Deux jours après, le 9 septembre, j’arrivai avec le commissaire à Milan. En approchant de cette ville, en revoyant la coupole du dôme, en repassant dans cette allée de Loreto, jadis ma promenade habituelle et si chère, en rentrant par la porte Orientale, et en me retrouvant sur le Corso ; en revoyant ces maisons, ces temples, ces rues, j’éprouvai les plus doux et les plus pénibles sentiments : un violent désir de m’arrêter quelque temps à Milan, et d’y embrasser ceux de mes amis que j’y aurais encore retrouvés ; un regret infini en pensant à ceux que j’avais laissés au Spielberg, à ceux qui restaient exilés sur la terre étrangère, à ceux qui étaient morts ; une vive gratitude en me rappelant l’affection que m’avaient en général témoignée les Milanais ; quelques frémissements de dédain contre quelques-uns qui m’avaient calomnié, alors qu’ils avaient toujours été l’objet de ma bienveillance et de mon estime.
Nous allâmes loger à la Bella Venezia.
C’était là que j’avais assisté tant de fois à de joyeux repas d’amis ; là que j’avais visité tant de dignes étrangers ; là qu’une respectable et vieille dame m’avait en vain sollicité de la suivre en Toscane, prévoyant, si je restais à Milan, les malheurs qui m’arriveraient. O souvenirs émouvants ! ô passé si mélangé de plaisirs et de douleurs, et si rapidement enfui !
Les garçons de l’auberge découvrirent tout de suite qui j’étais. Le bruit s’en répandit, et vers le soir je vis la foule s’arrêter sur la place et regarder aux fenêtres. Un homme (j’ignore qui il était) sembla me reconnaître et me salua, en élevant les bras vers moi.
Ah ! où étaient les fils de Porro, mes fils ? Pourquoi ne les vis-je pas ?
CHAPITRE XCVI
Le commissaire me conduisit à la police pour me présenter au directeur. Quelle sensation j’éprouvai en revoyant cette maison, qui avait été ma première prison ! Quelles douleurs me revinrent à l’esprit ! Ah ! je me souvins avec tendresse de toi, ô Melchior Gioja, et des pas précipités que je te voyais faire çà et là entre ces étroites murailles, et des heures où tu te tenais immobile à ta table, écrivant tes nobles pensées, et des signes que tu me faisais avec ton mouchoir, et de la tristesse avec laquelle tu me regardais, quand on t’eut défendu de me faire des signes ! Et je me figurai ta tombe, probablement ignorée du plus grand nombre de ceux qui t’aimèrent, comme elle était ignorée de moi ! — et j’implorai la paix pour ton âme !

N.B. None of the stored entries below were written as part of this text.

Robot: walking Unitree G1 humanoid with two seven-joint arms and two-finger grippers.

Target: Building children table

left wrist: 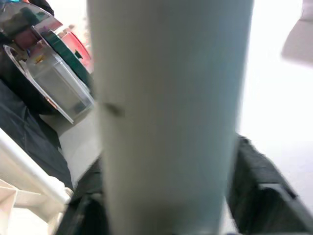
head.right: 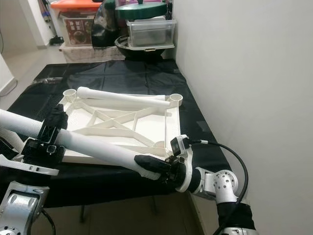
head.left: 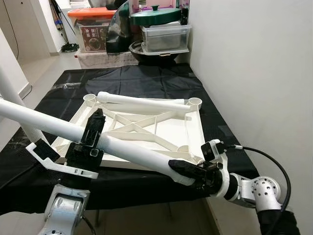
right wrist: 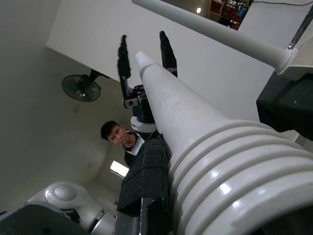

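Note:
The white children's tabletop (head.left: 146, 128) lies upside down on a black-covered table (head.left: 146, 78). One white leg (head.left: 142, 102) rests across its far end, between two round corner sockets (head.left: 194, 103). A second long white leg (head.left: 132, 152) slants low over the near edge. My left gripper (head.left: 96, 120) is shut around the middle of this leg. My right gripper (head.left: 182, 169) is shut on its ribbed screw end (right wrist: 230, 171), close to the near right corner socket (head.right: 160, 145). In the left wrist view the leg (left wrist: 166, 122) stands between dark fingers (left wrist: 257, 181).
A white wall (head.left: 254, 73) runs close along the table's right side. Storage boxes (head.left: 164, 36), a green-lidded pot (head.left: 155, 14) and an orange-lidded crate (head.left: 93, 29) stand beyond the far end. Another white tube (head.left: 12, 95) rises at the left. In the right wrist view a person (right wrist: 120, 137) looks on.

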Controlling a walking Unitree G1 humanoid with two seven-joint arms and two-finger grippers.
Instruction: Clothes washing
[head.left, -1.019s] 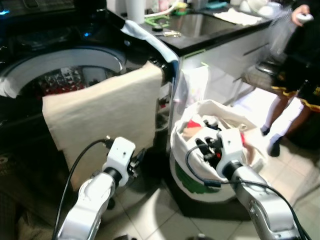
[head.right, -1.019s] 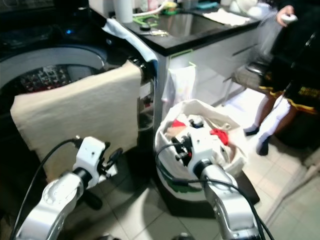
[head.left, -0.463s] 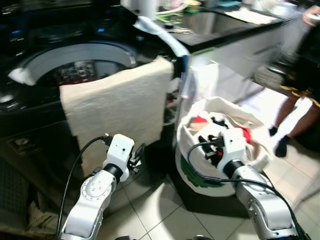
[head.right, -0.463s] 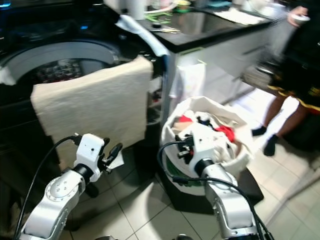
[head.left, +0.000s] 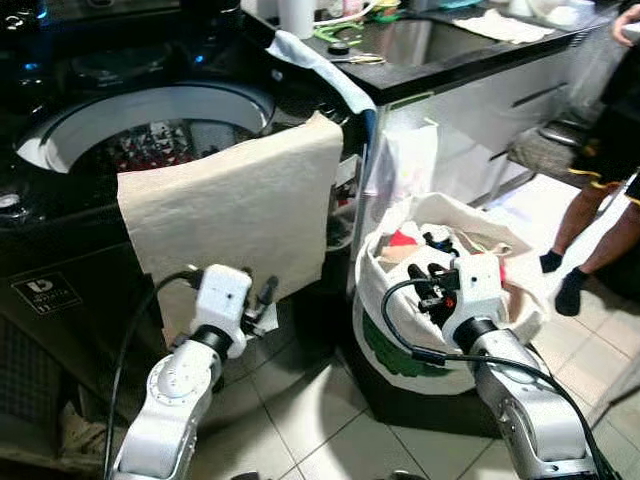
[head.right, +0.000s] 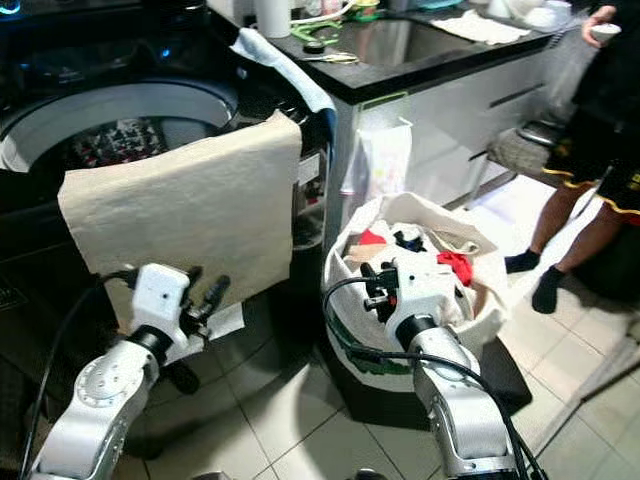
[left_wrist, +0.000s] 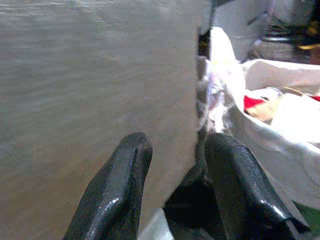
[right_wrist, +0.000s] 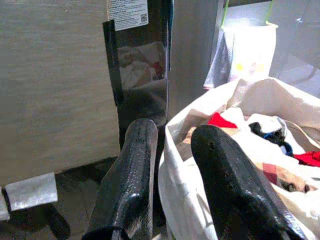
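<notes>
Since 1.0 s ago the head camera has shifted, and both arms remain raised ahead of the robot. Now the left gripper (head.left: 262, 298) hangs just before the lower edge of 1 beige towel (head.left: 235, 205) draped over the front rim of the open top-loading washing machine (head.left: 150, 105), its 2 fingers (left_wrist: 117, 192) slightly parted and empty. At the same height, the right gripper (head.left: 428, 285) hovers over the near rim of 1 white laundry bag (head.left: 395, 325) full of mixed clothes (head.left: 440, 250), its fingers parted with nothing between them. Bare tiled floor (head.left: 300, 400) lies between washer and bag. Off to the right, 1 person (head.left: 600, 150) stands beside the dark countertop (head.left: 450, 55).
</notes>
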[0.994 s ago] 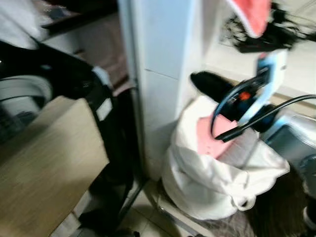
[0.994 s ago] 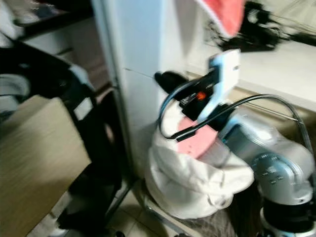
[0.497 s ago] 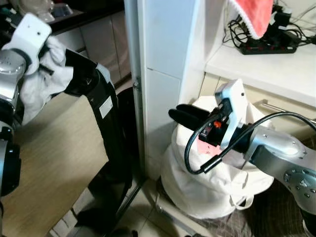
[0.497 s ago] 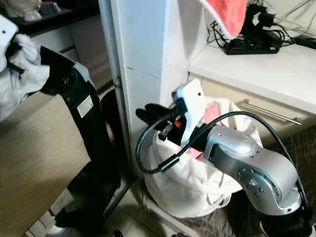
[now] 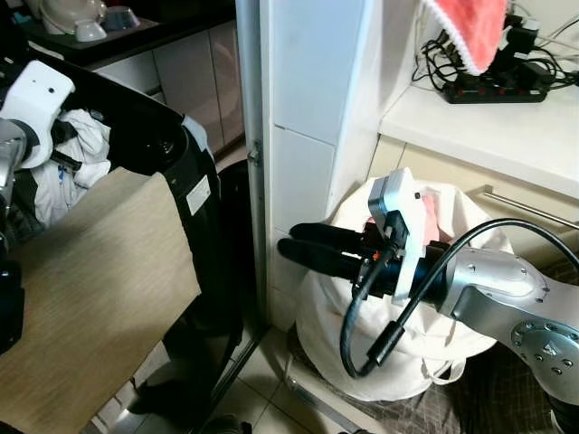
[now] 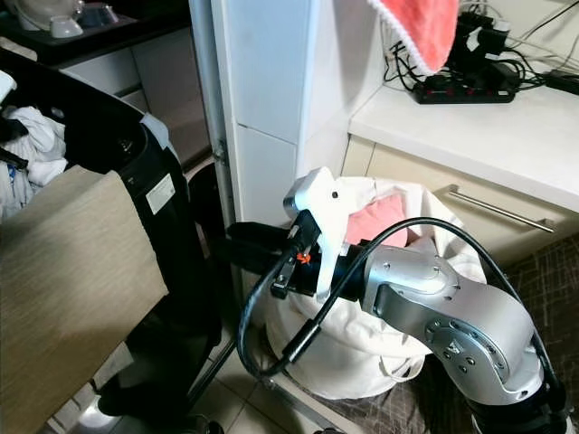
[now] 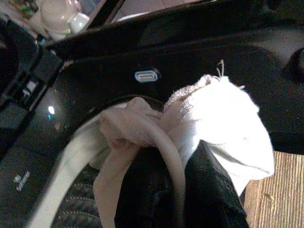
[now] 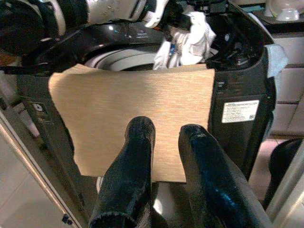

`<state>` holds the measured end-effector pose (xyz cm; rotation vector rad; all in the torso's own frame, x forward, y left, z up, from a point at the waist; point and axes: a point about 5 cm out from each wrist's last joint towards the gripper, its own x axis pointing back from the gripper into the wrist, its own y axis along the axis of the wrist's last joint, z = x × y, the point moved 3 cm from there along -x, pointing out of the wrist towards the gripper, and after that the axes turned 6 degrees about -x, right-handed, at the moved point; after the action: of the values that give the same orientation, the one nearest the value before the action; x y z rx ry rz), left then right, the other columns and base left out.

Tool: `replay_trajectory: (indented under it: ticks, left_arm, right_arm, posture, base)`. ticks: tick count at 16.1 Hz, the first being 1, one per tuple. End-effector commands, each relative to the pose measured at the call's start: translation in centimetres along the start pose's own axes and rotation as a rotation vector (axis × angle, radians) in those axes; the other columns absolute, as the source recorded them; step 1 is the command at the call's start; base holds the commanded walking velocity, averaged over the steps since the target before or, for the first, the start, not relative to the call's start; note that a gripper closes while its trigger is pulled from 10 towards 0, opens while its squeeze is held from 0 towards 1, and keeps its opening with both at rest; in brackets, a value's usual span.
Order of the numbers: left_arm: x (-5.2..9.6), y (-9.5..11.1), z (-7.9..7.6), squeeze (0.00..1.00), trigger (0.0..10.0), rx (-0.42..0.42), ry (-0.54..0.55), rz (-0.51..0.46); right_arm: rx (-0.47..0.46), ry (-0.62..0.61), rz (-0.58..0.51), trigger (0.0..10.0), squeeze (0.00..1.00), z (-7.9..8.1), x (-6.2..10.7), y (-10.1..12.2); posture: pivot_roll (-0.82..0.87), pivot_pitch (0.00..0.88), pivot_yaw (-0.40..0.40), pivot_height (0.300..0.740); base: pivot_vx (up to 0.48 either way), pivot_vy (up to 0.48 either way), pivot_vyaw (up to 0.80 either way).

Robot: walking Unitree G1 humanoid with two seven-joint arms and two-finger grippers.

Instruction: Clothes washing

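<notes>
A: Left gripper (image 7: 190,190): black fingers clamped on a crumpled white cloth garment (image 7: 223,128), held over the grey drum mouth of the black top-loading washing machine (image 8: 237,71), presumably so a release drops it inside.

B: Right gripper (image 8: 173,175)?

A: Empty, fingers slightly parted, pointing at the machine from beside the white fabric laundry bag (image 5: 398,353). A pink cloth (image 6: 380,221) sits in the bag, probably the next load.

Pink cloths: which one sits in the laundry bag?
The paler pink cloth inside the white laundry bag; the brighter coral towel hangs above the counter.
</notes>
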<state>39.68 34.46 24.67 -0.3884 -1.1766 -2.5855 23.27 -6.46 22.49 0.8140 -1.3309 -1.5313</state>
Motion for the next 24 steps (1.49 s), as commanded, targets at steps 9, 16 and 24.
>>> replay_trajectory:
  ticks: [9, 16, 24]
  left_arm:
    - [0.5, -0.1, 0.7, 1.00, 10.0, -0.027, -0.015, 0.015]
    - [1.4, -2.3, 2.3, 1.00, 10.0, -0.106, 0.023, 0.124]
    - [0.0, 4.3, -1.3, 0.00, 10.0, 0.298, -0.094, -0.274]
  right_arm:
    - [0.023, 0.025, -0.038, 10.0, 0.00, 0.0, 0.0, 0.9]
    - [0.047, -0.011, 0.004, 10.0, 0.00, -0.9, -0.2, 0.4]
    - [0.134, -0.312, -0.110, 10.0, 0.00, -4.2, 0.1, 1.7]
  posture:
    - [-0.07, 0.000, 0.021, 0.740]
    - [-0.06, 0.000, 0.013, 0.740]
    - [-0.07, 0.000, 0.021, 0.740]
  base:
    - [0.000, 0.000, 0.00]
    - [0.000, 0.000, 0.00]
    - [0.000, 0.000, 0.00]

Je me souvins aussi du petit muet, de la voix pathétique de Madeleine, de mes sentiments de compassion pour elle, de mes voisins les voleurs, du prétendu Louis XVII, du pauvre condamné qui se laissa prendre le billet, et dont il m’avait semblé entendre les cris sous le bâton.

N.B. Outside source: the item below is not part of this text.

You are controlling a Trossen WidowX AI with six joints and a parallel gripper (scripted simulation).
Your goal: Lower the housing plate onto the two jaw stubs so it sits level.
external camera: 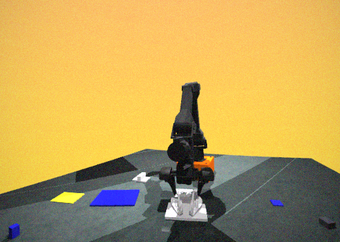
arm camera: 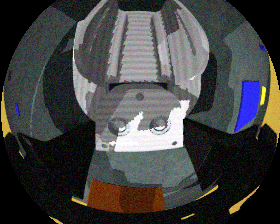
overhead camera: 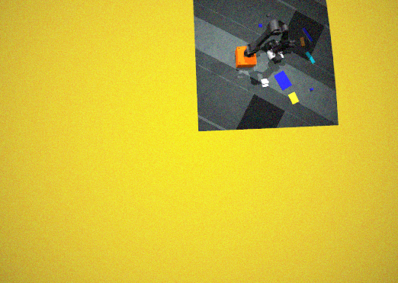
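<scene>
The pale housing plate [external camera: 185, 191] [arm camera: 140, 111], with two round fittings near one edge, is between the fingers of my gripper [external camera: 186, 195] [arm camera: 138, 122]. My gripper is shut on it, and the fingers stand wide. The two pale jaws stand over a white base slab [external camera: 185, 219]; one jaw [external camera: 196, 207] [arm camera: 185, 47] is on the right and the other [external camera: 176, 205] [arm camera: 95, 50] on the left. A dark slot shows in the wrist view between the plate and the ribbed middle part. The pins and stubs are hidden, so I cannot tell whether the plate touches them.
The orange robot base [overhead camera: 245, 60] [external camera: 208, 164] stands behind the gripper. A small white part [overhead camera: 264, 82] [external camera: 141, 177], a large blue sheet [overhead camera: 283, 80] [external camera: 115, 197] and a yellow sheet [overhead camera: 293, 98] [external camera: 68, 197] lie to one side. A dark block [external camera: 327, 222] and a cyan strip [overhead camera: 310, 57] also lie about.
</scene>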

Tous ces souvenirs et d’autres encore m’oppressaient comme un songe plein d’angoisse ; mais ce qui me faisait le plus d’impression, c’était le souvenir des deux visites que mon pauvre père m’y avait faites, dix ans auparavant. Comme le bon vieillard s’illusionnait en espérant que je pourrais bientôt le rejoindre à Turin ! Aurait-il soutenu l’idée de dix ans de prison pour son fils, et d’une telle prison ! Mais quand ses illusions s’évanouirent, aura-t-il eu, ma mère aura-t-elle eu la force de résister à une si déchirante douleur ? M’était-il encore donné de les revoir tous les deux, ou peut-être seulement l’un d’eux ? Et lequel ?
O doute plein d’angoisses et toujours renaissant ! J’étais, pour ainsi dire, à la porte de ma maison, et je ne savais pas encore si mes parents étaient en vie, si même il existait encore une seule personne de ma famille.